Are we eschewing natural childbirth at our peril? So argues former Ms. editor Jennifer Block, who has sold, via Elizabeth Kaplan, a book to Marnie Cochran at Da Capo about the medical and psychological dangers of delivering unnaturally. "In asking why childbirth is currently treated like an emergency instead of an emergence, it challenges the assumption that c-sections, inductions, and epidurals are to be equated with medical progress." The publisher hopes to make it a big title when it brings it out in spring 2007. In a world now littered with Smashed, Juiced, Playedand other monolexical titles, this book may have the best yet: Pushed.

And on the Subjects of Ends and Births...

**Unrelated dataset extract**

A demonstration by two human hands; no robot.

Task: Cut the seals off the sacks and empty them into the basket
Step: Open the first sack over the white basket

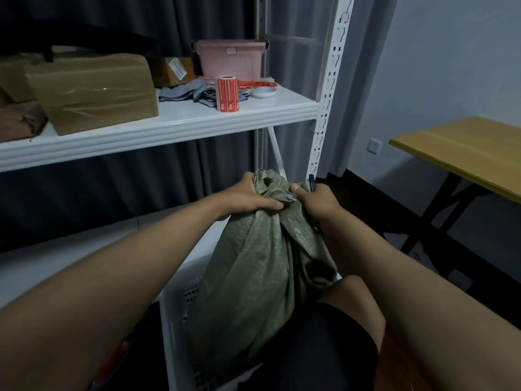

It's been too short a period that we've had the privilege of writing this column—from the beginning of June to now, not even four months. Yet over this time, despite an alleged summer slowness, we've been able to cover deals involving Michael Crichton, Madeleine Albright, Al Franken, the country's best graphic novelists, Jane Leavy, Bernard Malamud's daughter, Jim Calhoun, a Jane Austen sequel, Roxanne Coady, Michael Tucker, Steve Fraser, Eric Boehlert, Chris Matthews and the Pink Panther (not necessarily in order of importance). We're leaving this column reluctantly, as a result of a job change, and we'll still be covering deals in our new role at Variety, so please keep in touch via the same e-mail address, szeitchik@reedbusiness.com. For coverage in this space, you'll want to talk to the thorough and clever Jason Anthony, whom you may recognize from our Hollywood Reader page, at PWDeals@earthlink.net. In the meantime, thanks for the tips, suggestions and readership that make this one of publishing's most enjoyable columns to write.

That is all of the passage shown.